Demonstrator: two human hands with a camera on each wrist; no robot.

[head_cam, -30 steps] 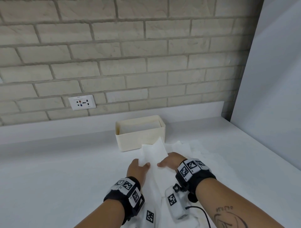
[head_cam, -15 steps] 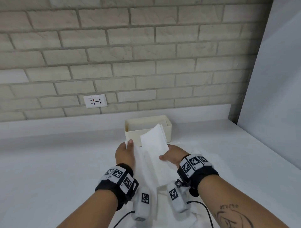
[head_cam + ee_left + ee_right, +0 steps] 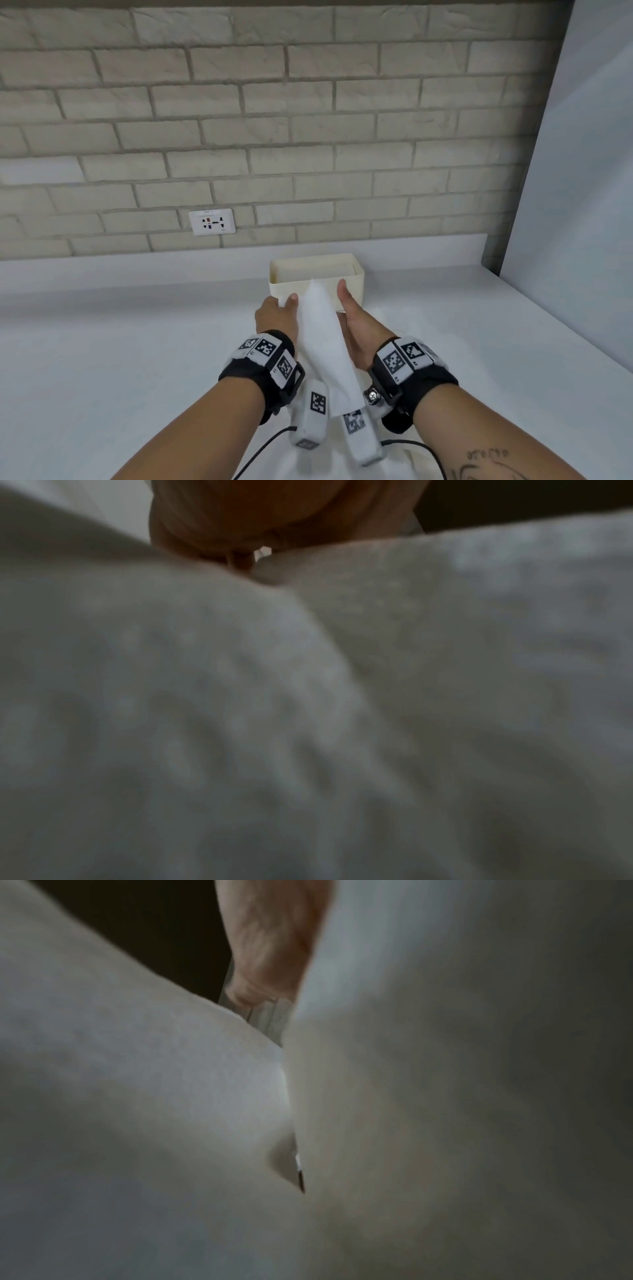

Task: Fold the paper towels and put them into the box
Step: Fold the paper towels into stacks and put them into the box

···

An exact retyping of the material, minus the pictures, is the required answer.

Problem solution:
Demonstrator: two human hands with a camera on each wrist; no robot.

[head_cam, -30 steps] 
[head_cam, -15 steps] 
[head_cam + ee_left + ee_right, +0 steps] 

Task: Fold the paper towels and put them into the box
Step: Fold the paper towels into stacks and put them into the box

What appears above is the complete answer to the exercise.